• ABOUT THIS TASK: Write out the whole listing exactly.
──────────
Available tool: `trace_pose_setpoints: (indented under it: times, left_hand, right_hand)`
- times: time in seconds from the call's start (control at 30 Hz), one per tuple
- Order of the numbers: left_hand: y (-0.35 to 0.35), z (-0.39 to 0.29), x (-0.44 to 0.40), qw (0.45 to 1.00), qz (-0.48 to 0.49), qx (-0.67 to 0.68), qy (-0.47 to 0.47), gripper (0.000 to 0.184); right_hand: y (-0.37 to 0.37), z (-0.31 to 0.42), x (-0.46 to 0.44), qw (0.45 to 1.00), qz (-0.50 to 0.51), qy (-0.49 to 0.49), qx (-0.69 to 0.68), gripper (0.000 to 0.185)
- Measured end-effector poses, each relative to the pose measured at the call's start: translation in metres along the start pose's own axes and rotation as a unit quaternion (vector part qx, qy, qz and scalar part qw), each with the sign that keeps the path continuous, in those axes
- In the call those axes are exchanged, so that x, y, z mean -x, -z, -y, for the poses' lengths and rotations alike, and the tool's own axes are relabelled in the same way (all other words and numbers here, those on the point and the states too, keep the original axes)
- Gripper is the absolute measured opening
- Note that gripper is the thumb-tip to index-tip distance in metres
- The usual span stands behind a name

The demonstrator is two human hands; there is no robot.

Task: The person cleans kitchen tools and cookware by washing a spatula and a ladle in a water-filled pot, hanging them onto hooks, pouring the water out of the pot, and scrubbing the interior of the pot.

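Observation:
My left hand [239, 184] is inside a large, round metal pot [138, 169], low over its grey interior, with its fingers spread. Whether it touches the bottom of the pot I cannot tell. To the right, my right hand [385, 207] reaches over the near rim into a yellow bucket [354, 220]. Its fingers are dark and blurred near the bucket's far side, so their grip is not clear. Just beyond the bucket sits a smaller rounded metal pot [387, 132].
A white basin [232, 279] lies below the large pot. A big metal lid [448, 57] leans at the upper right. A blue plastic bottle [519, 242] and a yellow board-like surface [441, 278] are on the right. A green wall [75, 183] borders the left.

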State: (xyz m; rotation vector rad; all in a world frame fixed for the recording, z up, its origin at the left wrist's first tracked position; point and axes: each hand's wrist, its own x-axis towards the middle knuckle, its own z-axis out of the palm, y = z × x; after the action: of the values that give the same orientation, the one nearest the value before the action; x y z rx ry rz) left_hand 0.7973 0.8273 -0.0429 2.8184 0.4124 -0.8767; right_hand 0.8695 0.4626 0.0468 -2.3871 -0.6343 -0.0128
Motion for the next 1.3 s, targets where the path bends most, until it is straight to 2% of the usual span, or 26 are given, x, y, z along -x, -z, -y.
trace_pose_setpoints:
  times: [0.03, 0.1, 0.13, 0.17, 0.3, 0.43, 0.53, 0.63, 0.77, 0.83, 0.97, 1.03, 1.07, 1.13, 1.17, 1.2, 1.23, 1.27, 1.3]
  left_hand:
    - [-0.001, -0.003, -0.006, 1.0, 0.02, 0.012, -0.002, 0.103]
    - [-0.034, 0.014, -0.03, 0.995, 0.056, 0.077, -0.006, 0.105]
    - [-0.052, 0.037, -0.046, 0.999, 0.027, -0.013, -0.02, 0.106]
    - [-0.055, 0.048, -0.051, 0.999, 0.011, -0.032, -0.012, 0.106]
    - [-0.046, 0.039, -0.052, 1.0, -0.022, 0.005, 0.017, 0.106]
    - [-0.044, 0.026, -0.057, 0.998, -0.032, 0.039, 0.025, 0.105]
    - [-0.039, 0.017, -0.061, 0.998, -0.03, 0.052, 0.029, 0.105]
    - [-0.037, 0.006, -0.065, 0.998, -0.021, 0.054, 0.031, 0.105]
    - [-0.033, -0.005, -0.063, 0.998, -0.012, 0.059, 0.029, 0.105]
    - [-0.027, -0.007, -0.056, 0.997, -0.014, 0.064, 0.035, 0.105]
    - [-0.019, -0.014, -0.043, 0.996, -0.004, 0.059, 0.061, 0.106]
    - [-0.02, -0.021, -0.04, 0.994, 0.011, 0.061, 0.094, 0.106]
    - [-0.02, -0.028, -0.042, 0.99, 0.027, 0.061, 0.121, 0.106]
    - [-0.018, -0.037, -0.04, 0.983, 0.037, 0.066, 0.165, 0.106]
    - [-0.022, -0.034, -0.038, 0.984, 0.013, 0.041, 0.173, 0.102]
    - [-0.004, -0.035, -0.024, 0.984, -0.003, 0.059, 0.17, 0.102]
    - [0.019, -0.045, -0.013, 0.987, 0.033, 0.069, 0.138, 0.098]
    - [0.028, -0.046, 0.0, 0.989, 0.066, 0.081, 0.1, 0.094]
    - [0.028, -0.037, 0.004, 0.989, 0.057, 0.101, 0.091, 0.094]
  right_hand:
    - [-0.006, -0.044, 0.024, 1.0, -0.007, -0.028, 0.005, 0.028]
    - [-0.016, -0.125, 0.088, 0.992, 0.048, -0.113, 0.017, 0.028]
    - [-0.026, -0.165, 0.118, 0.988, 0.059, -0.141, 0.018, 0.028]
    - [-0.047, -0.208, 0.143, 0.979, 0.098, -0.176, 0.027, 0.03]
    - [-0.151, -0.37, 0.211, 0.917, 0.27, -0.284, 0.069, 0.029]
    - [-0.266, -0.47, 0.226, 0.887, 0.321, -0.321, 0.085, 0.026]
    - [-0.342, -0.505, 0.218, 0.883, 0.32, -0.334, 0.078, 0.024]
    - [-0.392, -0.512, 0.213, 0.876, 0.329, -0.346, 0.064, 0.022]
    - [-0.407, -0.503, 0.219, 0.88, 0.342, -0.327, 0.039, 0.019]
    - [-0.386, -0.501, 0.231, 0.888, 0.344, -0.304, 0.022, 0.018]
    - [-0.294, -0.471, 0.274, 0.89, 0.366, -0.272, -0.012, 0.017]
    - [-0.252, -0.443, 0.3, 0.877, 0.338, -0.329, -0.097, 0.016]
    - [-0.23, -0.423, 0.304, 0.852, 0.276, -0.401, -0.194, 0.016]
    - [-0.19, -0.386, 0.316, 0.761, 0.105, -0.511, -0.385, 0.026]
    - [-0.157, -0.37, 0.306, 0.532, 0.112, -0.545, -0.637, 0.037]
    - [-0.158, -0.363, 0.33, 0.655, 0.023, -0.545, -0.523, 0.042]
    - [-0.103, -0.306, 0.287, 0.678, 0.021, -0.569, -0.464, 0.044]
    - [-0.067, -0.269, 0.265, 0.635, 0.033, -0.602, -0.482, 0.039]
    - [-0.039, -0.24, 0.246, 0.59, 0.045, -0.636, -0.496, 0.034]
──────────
• ANSWER BOX:
Available tool: `trace_pose_setpoints: (indented under it: times, left_hand, right_hand)`
- times: time in seconds from the call's start (control at 30 Hz), one per tuple
- Order of the numbers: left_hand: y (-0.35 to 0.35), z (-0.39 to 0.29), x (-0.44 to 0.40), qw (0.45 to 1.00), qz (-0.48 to 0.49), qx (-0.67 to 0.68), qy (-0.47 to 0.47), gripper (0.000 to 0.184); right_hand: y (-0.37 to 0.37), z (-0.31 to 0.42), x (-0.46 to 0.44), qw (0.45 to 1.00), qz (-0.50 to 0.51), qy (-0.49 to 0.49), qx (-0.69 to 0.68), gripper (0.000 to 0.185)
- Measured end-effector poses, each relative to the pose measured at the call's start: translation in metres along the start pose's own axes and rotation as a unit quaternion (vector part qx, qy, qz and scalar part qw), each with the sign that keeps the path continuous, in those axes
- In the call those axes are exchanged, so that x, y, z mean -x, -z, -y, for the poses' lengths and rotations alike, and the tool's own axes are relabelled in the same way (all other words and numbers here, those on the point and the states too, keep the original axes)
- Gripper is the absolute measured opening
- Note that gripper is the thumb-tip to index-tip distance in metres
- The usual span stands behind a name

The demonstrator is two human hands; there is no robot.

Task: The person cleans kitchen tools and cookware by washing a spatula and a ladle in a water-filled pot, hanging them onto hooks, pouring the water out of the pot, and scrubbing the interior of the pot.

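Observation:
My left hand [239, 184] is inside a large, round metal pot [138, 169], low over its grey interior, with its fingers spread. Whether it touches the bottom of the pot I cannot tell. To the right, my right hand [385, 207] reaches over the near rim into a yellow bucket [354, 220]. Its fingers are dark and blurred near the bucket's far side, so their grip is not clear. Just beyond the bucket sits a smaller rounded metal pot [387, 132].
A white basin [232, 279] lies below the large pot. A big metal lid [448, 57] leans at the upper right. A blue plastic bottle [519, 242] and a yellow board-like surface [441, 278] are on the right. A green wall [75, 183] borders the left.
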
State: (xyz m; rotation vector rad; all in a world frame fixed for the recording, z up, its origin at the left wrist's first tracked position; point and axes: each hand's wrist, its own x-axis towards the middle knuckle, its own z-axis out of the palm, y = z × x; after the action: of the values that give the same orientation, the one nearest the value before the action; x y z rx ry rz) left_hand 0.7973 0.8273 -0.0429 2.8184 0.4124 -0.8767; right_hand 0.8695 0.4626 0.0468 -2.3871 -0.6343 -0.0128
Motion for the next 1.3 s, targets where the path bends most, until it is straight to 2% of the usual span, or 26 are given, x, y, z along -x, -z, -y.
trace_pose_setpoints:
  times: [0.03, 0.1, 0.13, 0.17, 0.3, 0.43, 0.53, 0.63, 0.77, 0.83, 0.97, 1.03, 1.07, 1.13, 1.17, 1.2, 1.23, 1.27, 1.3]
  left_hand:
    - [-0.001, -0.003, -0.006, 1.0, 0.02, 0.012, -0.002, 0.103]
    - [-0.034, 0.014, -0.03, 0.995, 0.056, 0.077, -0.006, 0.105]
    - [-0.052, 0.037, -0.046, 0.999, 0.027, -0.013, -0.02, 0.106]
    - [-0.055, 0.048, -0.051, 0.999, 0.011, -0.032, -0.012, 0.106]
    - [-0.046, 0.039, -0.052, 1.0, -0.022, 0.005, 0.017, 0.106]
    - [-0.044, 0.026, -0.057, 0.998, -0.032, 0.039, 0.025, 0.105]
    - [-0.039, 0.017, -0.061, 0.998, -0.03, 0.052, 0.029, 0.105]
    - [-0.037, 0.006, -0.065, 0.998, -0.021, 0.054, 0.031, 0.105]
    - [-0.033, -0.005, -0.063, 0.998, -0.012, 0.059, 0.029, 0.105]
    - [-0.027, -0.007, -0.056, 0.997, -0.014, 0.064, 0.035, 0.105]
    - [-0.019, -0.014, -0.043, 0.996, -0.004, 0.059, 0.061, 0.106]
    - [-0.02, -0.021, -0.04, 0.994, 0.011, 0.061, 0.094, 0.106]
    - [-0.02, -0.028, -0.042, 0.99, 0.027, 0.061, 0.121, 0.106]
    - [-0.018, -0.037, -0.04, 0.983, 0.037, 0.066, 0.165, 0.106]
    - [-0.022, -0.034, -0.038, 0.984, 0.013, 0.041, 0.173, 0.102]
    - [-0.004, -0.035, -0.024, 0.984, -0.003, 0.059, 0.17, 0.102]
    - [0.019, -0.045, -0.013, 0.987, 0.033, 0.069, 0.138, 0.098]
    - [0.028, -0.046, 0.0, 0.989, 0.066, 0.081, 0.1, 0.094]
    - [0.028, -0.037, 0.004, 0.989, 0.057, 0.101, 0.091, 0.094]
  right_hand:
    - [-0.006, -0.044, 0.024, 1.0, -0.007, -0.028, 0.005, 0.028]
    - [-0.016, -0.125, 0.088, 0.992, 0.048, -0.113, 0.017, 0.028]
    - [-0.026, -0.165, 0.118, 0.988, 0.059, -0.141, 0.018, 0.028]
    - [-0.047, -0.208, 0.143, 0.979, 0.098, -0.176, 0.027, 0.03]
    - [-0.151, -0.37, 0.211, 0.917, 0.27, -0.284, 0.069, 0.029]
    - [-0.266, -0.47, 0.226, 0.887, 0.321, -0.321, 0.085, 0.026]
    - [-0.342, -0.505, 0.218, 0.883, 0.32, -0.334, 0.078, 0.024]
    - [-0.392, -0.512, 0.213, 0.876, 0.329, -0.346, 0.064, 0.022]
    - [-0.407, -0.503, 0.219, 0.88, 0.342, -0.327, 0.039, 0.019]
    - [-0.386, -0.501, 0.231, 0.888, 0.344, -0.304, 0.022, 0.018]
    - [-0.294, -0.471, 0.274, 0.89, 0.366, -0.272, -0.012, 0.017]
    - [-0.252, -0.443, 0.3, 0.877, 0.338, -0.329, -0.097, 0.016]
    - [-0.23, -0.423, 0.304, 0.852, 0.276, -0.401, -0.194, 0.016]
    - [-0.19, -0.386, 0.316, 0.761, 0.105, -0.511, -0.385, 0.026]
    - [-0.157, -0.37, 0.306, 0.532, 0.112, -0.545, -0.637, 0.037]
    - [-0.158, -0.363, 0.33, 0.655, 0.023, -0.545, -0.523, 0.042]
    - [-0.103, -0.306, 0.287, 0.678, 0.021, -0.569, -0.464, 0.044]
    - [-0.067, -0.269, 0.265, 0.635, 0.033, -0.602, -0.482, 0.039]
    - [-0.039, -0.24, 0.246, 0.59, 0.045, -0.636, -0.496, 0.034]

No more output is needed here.